8. PADDLE AS OUR MERCHANT OF RECORD: YOUR SUBSCRIPTION TERMS

WHEN YOU SUBSCRIBE TO OUR SUBSCRIPTION PLAN AND MAKE PAYMENT ON OUR WEB PLATFORM, YOU DIRECTLY ENTER INTO A LEGALLY BINDING AGREEMENT WITH PADDLE.COM MARKET LIMITED, WITH THE REGISTERED BUSINESS ADDRESS AT JUDD HOUSE 18-29 MORA STREET, LONDON, EC1V 8BT, UNITED KINGDOM.

PADDLE.COM MARKET LIMITED ACTS AS THE MERCHANT OF RECORD FOR YOUR SUBSCRIPTION AND HANDLES ORDER PROCESSING, PAYMENT, REFUND REQUESTS, AND CUSTOMER SUPPORT. WE ARE NOT A PARTY TO THE LEGAL AGREEMENT BETWEEN YOU AND THE PADDLE.COM MARKET LIMITED. AS SUCH, THE MERCHANT OF RECORD'S TERMS SHALL APPLY TO YOUR SUBSCRIPTION PURCHASE, INCLUDING PAYMENT PROCESSING, BILLING, AND REFUNDS.

When Paddle.com Market Limited acts as Merchant of Record, the following terms shall apply to your purchase, including the refund terms thereof:

https://www.paddle.com/legal/checkout-buyer-terms

If you are not satisfied with your purchase, you may request a refund within 14 days of your order. Refund requests are subject to Paddle's refund policy.

For any billing-related questions or refund requests, please contact Paddle directly at https://www.paddle.net.

9. FREE TRIAL

Veam Studios Ltd may, at its sole discretion, offer a Subscription with a free trial for a limited period of time ("Free Trial"). You may be required to enter your billing information in order to sign up for the Free Trial. If you do enter your billing information when signing up for the Free Trial, you will not be charged by Veam Studios Ltd until the Free Trial has expired.
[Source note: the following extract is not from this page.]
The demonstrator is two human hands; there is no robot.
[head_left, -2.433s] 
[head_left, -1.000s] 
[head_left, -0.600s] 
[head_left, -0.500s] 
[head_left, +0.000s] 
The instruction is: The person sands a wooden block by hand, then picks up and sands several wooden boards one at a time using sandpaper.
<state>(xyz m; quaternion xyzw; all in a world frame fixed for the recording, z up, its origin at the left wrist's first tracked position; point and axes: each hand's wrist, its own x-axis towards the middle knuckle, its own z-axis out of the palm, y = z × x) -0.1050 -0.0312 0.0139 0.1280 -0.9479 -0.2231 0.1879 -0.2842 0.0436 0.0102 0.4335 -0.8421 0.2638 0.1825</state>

On the last day of the Free Trial period, unless you cancel your Subscription, you will be automatically charged the applicable Subscription fees for the type of Subscription you have selected. At any time and without notice, Veam Studios Ltd reserves the right to (i) modify the terms and conditions of the Free Trial offer or (ii) cancel such Free Trial offer.

10. FEE CHARGES

Veam Studios Ltd, in its sole discretion and at any time, may modify the Subscription fees for the Subscriptions. Any Subscription fee change will become effective at the end of the then-current Billing Cycle. Veam Studios Ltd will provide you with a reasonable prior notice of any change in Subscription fees to give you an opportunity to terminate your Subscription before such change becomes effective. Your continued use of the Service after the Subscription fee change comes into effect constitutes your agreement to pay the modified Subscription fee amount.

11. ACCOUNTS

When you create an account with us, you must provide us with information that is accurate, complete, and current at all times. Failure to do so constitutes a breach of the Terms, which may result in immediate termination of your account on our Service. Accounts created are for individual use only and must not be shared with other individuals or parties.

The App utilises email-based link authentication as the main method for logging in and accessing accounts. When a login is requested, a unique, time-limited link is sent to the email address linked to the user’s account. Access is granted only when this link is successfully verified. Users are responsible for maintaining the security of their email accounts. The Company disclaims liability for unauthorised access arising from compromised email accounts or improper sharing of authentication links.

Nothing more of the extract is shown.